Phonegap检测backButton事件失败

Question

当我使用https://build.phonegap.com/在android中构建我的应用程序时，我处理检测后退按钮的代码不起作用。

虽然我使用了以下代码来执行此操作：

<!DOCTYPE html>
<html>
<head>
<meta charset="utf-8" />
<meta name="format-detection" content="telephone=no" />
<meta name="viewport" content="user-scalable=no, initial-scale=1, maximum-scale=1, minimum-scale=1, width=device-width, height=device-height, target-densitydpi=device-dpi" />
<link rel="stylesheet"  href="css/jquery.mobile-1.4.1.min.css">
<script type="text/javascript" src="cordova.js"></script>
<script type="text/javascript" src="js/jquery210.js"></script>
<script type="text/javascript" src="js/engine2.js"></script>
<script type="text/javascript" src="js/jqm141.js"></script>
<script type="text/javascript">
function onLoad(){
    document.addEventListener('deviceready', function() {
        navigator.splashscreen.show();
        document.addEventListener("backbutton", ShowExitDialog, false);
    }, false);
}

function ShowExitDialog() {
    if (navigator.notification) {
        navigator.notification.confirm(
            ("Are you sure ?"),
            alertexit,
            'Exit',
            'Yes,No'
        );
    }
}

function alertexit(button){
    if(button=="1" || button==1){
        navigator.app.exitApp();
    }
}
</script>
</head>

<body onLoad="onLoad()">

...

</body>
</html>

按下后退按钮时，我的应用程序没有响应任何内容。
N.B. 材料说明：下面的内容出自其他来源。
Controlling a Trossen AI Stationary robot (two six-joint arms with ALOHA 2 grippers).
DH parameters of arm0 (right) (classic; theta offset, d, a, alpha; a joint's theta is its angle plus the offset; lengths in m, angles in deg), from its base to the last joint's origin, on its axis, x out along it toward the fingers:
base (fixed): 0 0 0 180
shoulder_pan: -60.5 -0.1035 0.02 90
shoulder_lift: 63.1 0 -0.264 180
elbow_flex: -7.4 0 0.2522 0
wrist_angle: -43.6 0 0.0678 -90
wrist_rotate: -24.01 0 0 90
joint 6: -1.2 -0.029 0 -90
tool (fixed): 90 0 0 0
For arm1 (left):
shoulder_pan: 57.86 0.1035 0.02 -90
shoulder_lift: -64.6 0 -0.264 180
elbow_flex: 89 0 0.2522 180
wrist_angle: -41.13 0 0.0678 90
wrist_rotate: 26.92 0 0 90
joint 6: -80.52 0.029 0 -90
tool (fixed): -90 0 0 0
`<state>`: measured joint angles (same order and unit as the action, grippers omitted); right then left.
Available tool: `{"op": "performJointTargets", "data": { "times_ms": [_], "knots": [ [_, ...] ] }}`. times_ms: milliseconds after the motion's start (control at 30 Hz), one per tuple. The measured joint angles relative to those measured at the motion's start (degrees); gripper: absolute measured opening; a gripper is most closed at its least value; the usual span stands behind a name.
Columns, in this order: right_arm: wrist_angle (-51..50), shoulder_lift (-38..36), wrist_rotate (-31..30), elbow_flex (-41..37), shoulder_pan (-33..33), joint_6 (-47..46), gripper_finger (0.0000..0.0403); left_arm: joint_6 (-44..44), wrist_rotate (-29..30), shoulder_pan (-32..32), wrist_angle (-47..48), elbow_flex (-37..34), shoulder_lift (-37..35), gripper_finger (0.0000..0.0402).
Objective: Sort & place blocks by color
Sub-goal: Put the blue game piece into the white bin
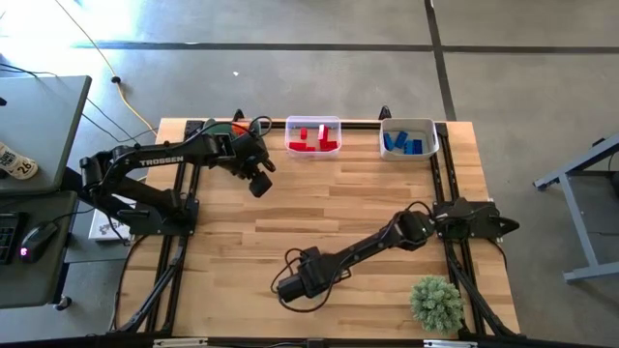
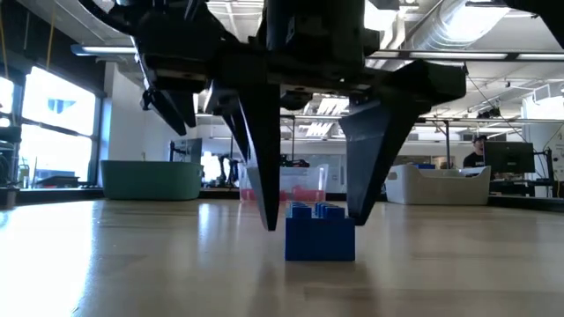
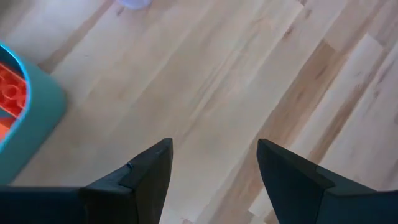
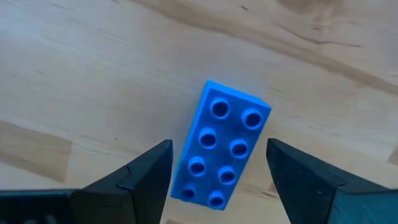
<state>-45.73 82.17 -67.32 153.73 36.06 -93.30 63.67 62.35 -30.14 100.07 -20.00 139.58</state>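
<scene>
While jaws straddle brick: right gripper [image 4: 217,180] open, fingers on either side of blue block [image 4: 219,152], not yet touching, nothing held.
Block position: lower centre of high view, hidden there under right gripper [image 1: 290,287]; lies flat, studs up, on bare table [image 1: 338,208]; centre of low view [image 2: 319,233].
Block pose: oblong, two rows of four studs, long axis slightly skewed against finger line in right wrist view.
Step in hand: likely the grasp of this last loose blue block.
Doing it well: rotate wrist a touch to square fingers with long sides; descend until tips sit near table level; close across narrow width, centred along length, to avoid twist-out.
Risk: skewed close could pivot brick or push it along wood.
Destination: grey bin [image 1: 410,138] at upper right of high view, blue pieces already inside; lift clear of rim before release.
Other bins: clear bin [image 1: 313,135] upper centre with red pieces; green bin [image 3: 37,118] with orange pieces at left edge of left wrist view.
Left gripper [image 1: 259,182]: open, empty, hovering upper left of centre near green bin, waiting.
</scene>
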Motion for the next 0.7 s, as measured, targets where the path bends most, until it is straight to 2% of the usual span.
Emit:
{"op": "performJointTargets", "data": {
  "times_ms": [167,467,700],
  "knots": [
    [0.3,0.6,0.7,0.0,0.4,0.1,0.0224,2.3,1.6,0.0,0.0,0.0,0.0,0.0223],
    [1.3,1.2,1.2,0.1,2.6,4.7,0.0113,7.1,6.9,0.1,0.0,0.0,0.0,0.0223],
    [-1.0,1.1,1.1,0.1,5.2,11.4,0.0112,8.1,7.6,0.1,0.0,0.0,0.0,0.0223]
  ]
}}
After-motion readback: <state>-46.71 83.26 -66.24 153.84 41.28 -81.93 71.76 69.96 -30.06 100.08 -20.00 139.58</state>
如何将检测功能添加到后退按钮??

Answer 1

使用这个简单的代码......

 document.addEventListener("deviceready", appReady, false);
        function appReady()
        {   
            document.addEventListener('backbutton', function(e){
                      if (confirm("Press a button!"))
                      {
                     alert("You pressed OK!");
                     navigator.app.exitApp();
                      }
                    else
                      {
                        alert("You pressed Cancel!");
                      }
              }, false);
        }